It was, after all, a Greek living less than two and a half millennia ago within such a sedentary, hierarchically organised population structure, who could have had no conception of the prehistory of the beings he called anthrôpoi , whose thoughts on their “nature” have been decisive for the history of philosophical reflection on the subject. It seems highly likely that, without the influence of Aristotle, discussions of “human nature” would not be structured as they are until today.

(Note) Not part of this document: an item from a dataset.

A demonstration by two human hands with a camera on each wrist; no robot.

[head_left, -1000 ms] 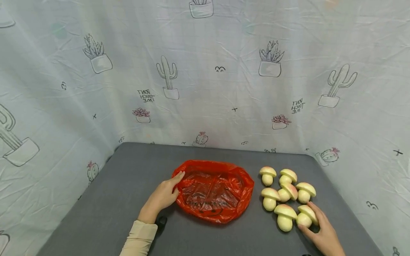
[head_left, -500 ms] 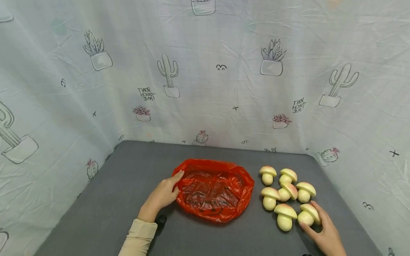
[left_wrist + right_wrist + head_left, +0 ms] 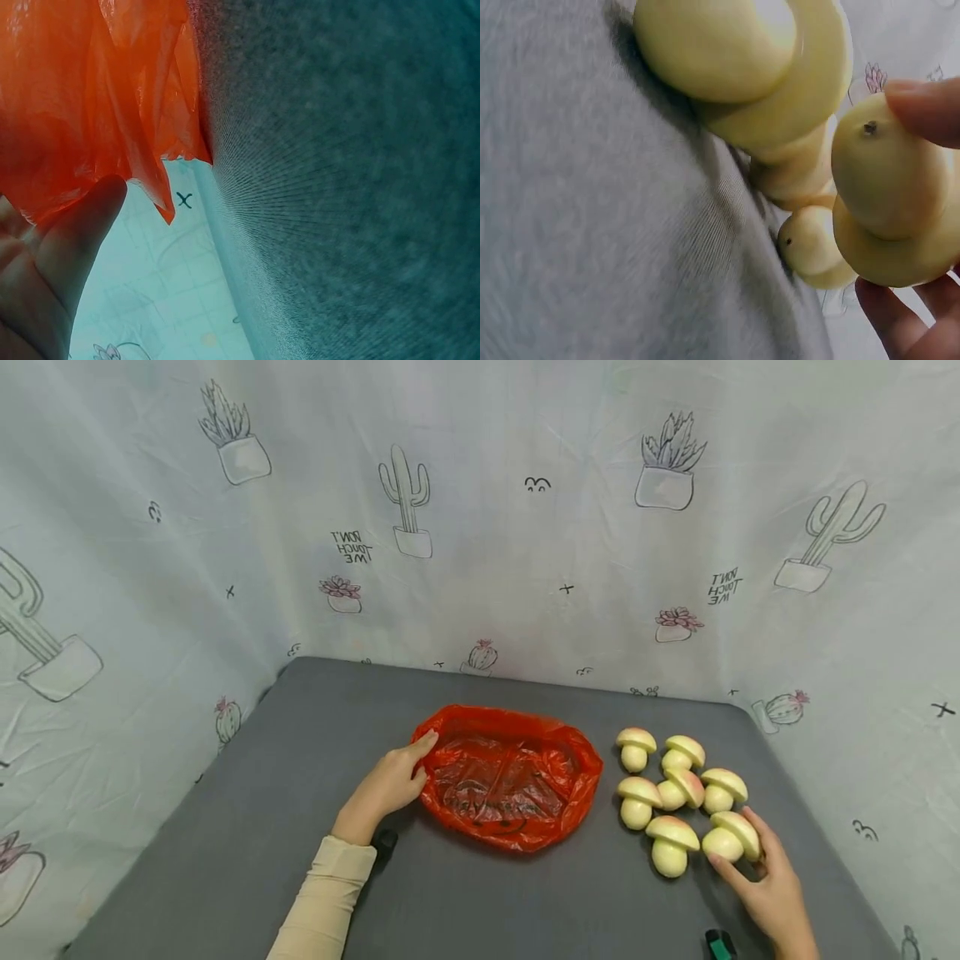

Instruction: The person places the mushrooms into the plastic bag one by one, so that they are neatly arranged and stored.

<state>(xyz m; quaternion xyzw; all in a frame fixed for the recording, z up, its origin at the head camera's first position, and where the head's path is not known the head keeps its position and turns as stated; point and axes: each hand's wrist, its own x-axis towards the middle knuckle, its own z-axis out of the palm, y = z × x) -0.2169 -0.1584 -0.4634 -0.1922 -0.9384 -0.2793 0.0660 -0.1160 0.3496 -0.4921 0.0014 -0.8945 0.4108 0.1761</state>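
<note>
A red plastic bag (image 3: 510,839) lies with its wide mouth spread open in the middle of the table. My left hand (image 3: 390,782) holds its left rim, thumb outside in the left wrist view, where the bag (image 3: 67,97) hangs in folds; part of the fingers is hidden by the plastic. My right hand (image 3: 772,881) grips a pale yellow toy mushroom (image 3: 731,839) with a pink-tinged cap. In the right wrist view this mushroom (image 3: 889,172) sits between thumb and fingers, tilted, its stem end towards the camera and raised off the cloth.
Several more toy mushrooms (image 3: 671,847) stand close together between the bag and my right hand. A dark wrist strap piece (image 3: 386,843) shows by the left wrist, and a black and green one (image 3: 720,945) near the right. A printed curtain (image 3: 480,527) encloses the grey table (image 3: 300,735).
The mushroom in my right hand has tipped over sideways and come up off the table. The left hand keeps its place on the bag rim. The head view has shifted slightly downward.
</note>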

We can usefully distinguish four types of claim that have been traditionally made using the expression “human nature”. As a result of a particular feature of Aristotle’s philosophy, to which we will come in a moment, these four claims are associated with five different uses of the expression. Uses of the first type seem to have their origin in Plato; uses of the second, third and fourth type are Aristotelian; and, although uses of the fifth type have historically been associated with Aristotle, this association seems to derive from a misreading in the context of the religiously motivated Mediaeval reception of his philosophy.

A first , thin, contrastive use of the expression “human nature” is provided by the application of a thin, generic concept of nature to humans. In this minimal variant, nature is understood in purely contrastive or negative terms. Phusis is contrasted in Plato and Aristotle with technē , where the latter is the product of intention and a corresponding intervention of agency. If the entire cosmos is taken to be the product of divine agency, then, as Plato argued (Nadaf 2005: 1ff.), conceptualisations of the cosmos as natural in this sense are mistaken. Absent divine agency, the types of agents whose intentions are relevant for the status of anything as natural are human agents. Applied to humans, then, this concept of nature picks out human features that are not the results of human intentional action. Thus understood, human nature is the set of human features or processes that remain after subtraction of those picked out by concepts of the non-natural, concepts such as “culture”, “nurture”, or “socialisation”.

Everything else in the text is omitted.